Precision Performance Management

According to Gartner, 70-80% of all business intelligence (BI) initiatives fail. Despite all senior managers call to harness the enormous data levels and drive more relevant insights into precision performance management, it isn’t happening.


Too many executive teams sign off on new investments in technology solutions and assume a positive outcome.

Unfortunately, while the right technology solution is critical to long term success, without a change in how the entire management team thinks about precision management the outcome is in jeopardy.

First, look at the technology: You can’t drive a more precise view of the business with the same old tech machinery that has used in the past. And the value of the technology goes well beyond the price you paid.

With enormous amounts of data and limited time available for managers to see the business with more precision, there are three standards to measure the capabilities of your tech investment.

1. Speed: Daily business activities by any manager in the market today are constrained foremost by time.
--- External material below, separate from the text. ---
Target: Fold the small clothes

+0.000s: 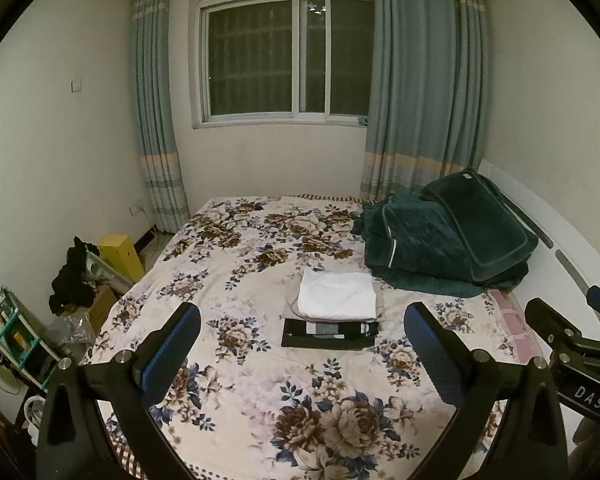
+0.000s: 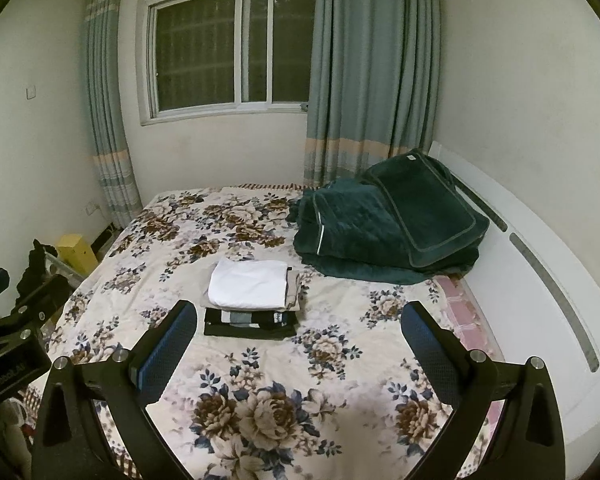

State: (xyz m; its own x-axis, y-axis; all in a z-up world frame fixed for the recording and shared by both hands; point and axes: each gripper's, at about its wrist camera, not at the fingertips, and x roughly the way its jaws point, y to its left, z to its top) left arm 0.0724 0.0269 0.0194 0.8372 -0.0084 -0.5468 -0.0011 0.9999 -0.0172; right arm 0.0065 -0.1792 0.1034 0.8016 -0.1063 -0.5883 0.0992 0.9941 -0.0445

With an attention span of 7-10 seconds, if your technology can’t deliver free-form interrogation to root cause business issues in seconds, you will never break the inertia for change.

Waiting for the IT department gate keepers to deliver new reports that still fail to give the needed answers or having to engage many applications to get the most basic answers is almost assured failure.

If managers can’t get answers NOW, they will revert to old behaviors and the new technology, despite its strengths will offer limited value.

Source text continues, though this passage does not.